Data analytics needs to be part of any leader. All organizations today want to be more data driven. That means they need to be educated on what it really means to be data driven. Everybody in the organization needs to data literate. If you are in the supply chain, one should understand how data can remove bottlenecks, or improve delivery time. A CFO must know how data analytics can help improve margins; a CMO should understand how data can help reach new customers. All leaders in an organization should gain knowledge about how they can leverage data analytics to improve business in their role. Data analytics should not be limited to the leaders alone. In a data driven culture of an organization, every participant (employee) should be on the same page when it comes to data analytics. That means a top-down approach along with a bottom-up approach. Communities around data and analytics start to emerge around chain community and finance and HR.

What are the roles of data coaches and data mentors?

The coaches and mentors will work with the data analytics communities and help them understand data analytics with respect to their role through education and training. They will help them understand the difference between correlation and causation. They will support them and enable them in a data-driven economy.

AI is being used to do shortlisting and hiring. How do you bring diversity to the equation and still use AI?

If you feed the same type of data into AI or train the AI with the same kind of programs, the AI will become single-focused. Diversity can be introduced through diverse data sources. This is the responsibility of people who train the algorithm. Thus, diversity becomes more complex and whole. It avoids vices that exist when you use a single data source and a single developer approach.

Any other observations on employees or HR?

One of the observations that came to me during my research is that companies that have employees with diverse cultural backgrounds have the highest retention rates. That goes beyond legacy diversity-gender or ethnicity for e.g., staff diversity, eg, some people are extroverts, some are introverts, but if you bind the two, will get better results. Some have more analytical powers, some are emotional; all these diversities can complement each other.

Human beings are often described as irrational beings. Will data change that in the near future? Do you think rationality is a good foundation for society?
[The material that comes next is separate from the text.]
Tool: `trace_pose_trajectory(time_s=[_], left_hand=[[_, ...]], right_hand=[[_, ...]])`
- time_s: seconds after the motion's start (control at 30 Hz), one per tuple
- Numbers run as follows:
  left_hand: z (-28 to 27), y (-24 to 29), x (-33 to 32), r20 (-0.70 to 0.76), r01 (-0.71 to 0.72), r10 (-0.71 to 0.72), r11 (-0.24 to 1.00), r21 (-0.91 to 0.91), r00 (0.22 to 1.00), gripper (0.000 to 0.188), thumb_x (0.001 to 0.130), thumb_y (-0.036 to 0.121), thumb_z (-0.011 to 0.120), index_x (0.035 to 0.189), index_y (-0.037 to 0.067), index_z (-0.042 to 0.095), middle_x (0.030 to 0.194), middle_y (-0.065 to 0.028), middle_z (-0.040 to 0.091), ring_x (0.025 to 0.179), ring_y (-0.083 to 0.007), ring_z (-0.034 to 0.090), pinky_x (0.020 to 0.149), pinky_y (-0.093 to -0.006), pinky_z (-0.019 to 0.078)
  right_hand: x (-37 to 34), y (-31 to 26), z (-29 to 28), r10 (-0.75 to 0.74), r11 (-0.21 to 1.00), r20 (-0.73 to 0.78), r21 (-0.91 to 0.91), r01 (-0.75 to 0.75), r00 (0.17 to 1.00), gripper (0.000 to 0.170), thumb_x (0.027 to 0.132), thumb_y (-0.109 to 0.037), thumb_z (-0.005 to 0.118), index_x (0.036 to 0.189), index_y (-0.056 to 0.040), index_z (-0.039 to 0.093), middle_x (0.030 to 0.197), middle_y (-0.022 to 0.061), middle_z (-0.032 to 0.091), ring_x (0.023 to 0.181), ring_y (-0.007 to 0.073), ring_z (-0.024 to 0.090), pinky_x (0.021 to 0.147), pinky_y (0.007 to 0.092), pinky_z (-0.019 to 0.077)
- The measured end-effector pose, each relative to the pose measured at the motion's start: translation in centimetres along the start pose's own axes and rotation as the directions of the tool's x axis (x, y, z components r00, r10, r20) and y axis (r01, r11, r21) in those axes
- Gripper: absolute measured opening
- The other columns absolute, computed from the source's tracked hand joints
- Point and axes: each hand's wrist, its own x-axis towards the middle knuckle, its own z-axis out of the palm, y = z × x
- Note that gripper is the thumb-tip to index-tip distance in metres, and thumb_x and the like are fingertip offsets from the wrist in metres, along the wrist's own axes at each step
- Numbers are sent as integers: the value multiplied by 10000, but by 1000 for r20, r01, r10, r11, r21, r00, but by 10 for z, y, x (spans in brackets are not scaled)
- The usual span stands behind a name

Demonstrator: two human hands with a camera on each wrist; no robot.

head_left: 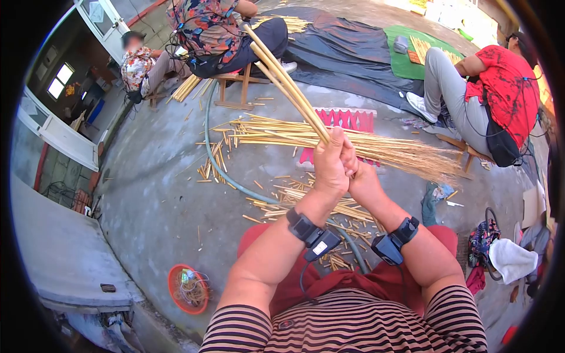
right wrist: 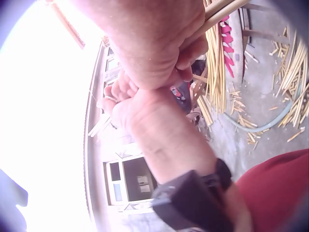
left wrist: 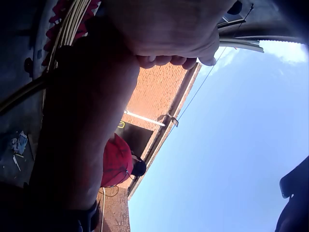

If you look at history, an English civil servant, philosopher, and political economist named John Stuart Mill had identified human beings as very rational. He was talking about homo-economicus. Humans only looked at the facts and based on those facts, they would decide. Another school of thought emerged – like that of Freud – who said that everything one does is irrational. People do not make decisions only on facts. So, the first one is much more about the facts, and the second one is more about emotions. The current school of thought is that they are both wrong. People are irrational, all make the same mistakes. So, we are sort of predictably irrational, which was the postulation of Dan Ariely. And if you bring that to the area of data analytics, if you give people data and ask them to decide, it may not be fruitful as one needs to have the skills of understanding and interpreting the data correctly (data literacy is crucial).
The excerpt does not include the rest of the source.